** SUPPLIED MATERIAL follows **

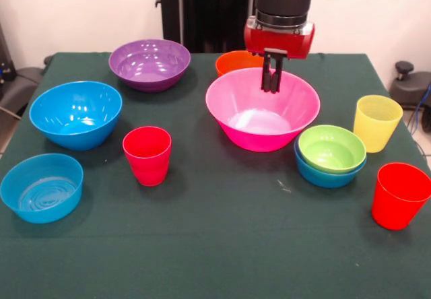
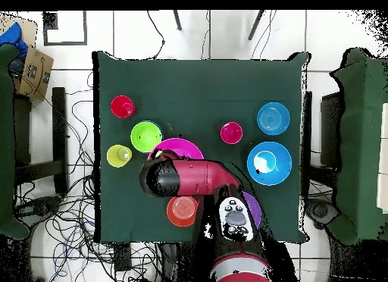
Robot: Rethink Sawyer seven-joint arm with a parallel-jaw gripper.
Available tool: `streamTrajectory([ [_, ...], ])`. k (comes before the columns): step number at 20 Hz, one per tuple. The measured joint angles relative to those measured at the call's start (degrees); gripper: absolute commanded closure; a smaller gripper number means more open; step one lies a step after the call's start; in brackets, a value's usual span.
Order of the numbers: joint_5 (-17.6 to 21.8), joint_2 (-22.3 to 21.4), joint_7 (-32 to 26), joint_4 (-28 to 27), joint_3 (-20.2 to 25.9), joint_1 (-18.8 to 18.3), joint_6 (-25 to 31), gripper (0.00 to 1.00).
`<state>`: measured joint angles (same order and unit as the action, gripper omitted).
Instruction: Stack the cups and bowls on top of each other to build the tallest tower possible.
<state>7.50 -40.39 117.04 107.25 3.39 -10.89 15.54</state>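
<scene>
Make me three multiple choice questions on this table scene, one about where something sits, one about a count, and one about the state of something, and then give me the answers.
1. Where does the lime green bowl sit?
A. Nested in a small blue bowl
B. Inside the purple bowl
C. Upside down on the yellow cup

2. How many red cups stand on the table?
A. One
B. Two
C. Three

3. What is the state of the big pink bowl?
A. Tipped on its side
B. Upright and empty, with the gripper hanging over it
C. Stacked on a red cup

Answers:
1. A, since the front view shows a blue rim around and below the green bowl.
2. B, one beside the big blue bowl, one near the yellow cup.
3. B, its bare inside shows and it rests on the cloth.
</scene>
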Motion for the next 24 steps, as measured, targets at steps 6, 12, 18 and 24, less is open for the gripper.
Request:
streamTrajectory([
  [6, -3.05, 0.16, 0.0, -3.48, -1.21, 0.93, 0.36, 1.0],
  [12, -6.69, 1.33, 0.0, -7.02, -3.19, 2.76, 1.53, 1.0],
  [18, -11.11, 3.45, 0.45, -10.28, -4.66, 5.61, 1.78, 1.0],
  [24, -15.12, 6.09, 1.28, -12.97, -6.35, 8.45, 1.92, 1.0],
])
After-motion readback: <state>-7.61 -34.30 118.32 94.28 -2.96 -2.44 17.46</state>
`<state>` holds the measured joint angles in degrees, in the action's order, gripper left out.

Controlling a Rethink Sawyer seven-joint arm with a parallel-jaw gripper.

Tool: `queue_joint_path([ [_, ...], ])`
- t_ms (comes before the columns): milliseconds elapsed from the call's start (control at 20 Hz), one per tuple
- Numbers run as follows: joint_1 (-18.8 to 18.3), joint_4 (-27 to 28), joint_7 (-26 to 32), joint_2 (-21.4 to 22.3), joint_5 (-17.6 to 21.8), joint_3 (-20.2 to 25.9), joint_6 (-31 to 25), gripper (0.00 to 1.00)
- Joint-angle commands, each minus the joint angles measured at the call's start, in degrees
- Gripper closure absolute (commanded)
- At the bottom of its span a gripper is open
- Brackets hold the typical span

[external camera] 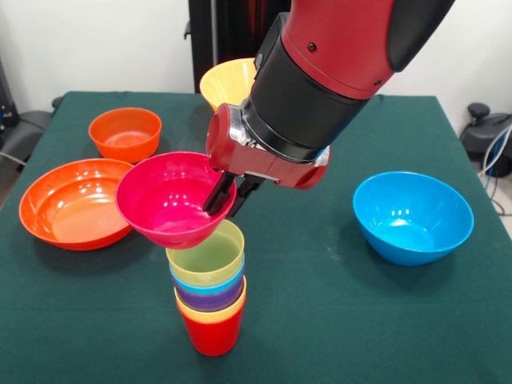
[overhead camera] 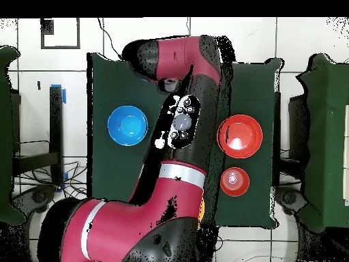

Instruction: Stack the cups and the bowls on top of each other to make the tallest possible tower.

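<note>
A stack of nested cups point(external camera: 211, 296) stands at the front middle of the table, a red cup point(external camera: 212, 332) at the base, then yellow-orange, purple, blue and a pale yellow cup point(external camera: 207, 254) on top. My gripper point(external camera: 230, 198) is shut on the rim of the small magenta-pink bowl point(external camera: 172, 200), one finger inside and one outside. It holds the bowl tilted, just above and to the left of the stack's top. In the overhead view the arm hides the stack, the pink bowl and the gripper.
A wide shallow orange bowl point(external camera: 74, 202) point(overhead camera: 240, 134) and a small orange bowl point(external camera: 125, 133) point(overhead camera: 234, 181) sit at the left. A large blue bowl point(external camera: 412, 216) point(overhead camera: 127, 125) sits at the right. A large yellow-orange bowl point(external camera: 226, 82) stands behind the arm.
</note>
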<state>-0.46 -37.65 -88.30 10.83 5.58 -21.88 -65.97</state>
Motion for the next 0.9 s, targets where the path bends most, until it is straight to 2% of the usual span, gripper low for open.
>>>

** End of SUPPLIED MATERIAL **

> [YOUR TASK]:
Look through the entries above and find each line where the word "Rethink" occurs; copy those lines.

> [YOUR RESPONSE]:
Robot: Rethink Sawyer seven-joint arm with a parallel-jaw gripper.
Controlling a Rethink Sawyer seven-joint arm with a parallel-jaw gripper.

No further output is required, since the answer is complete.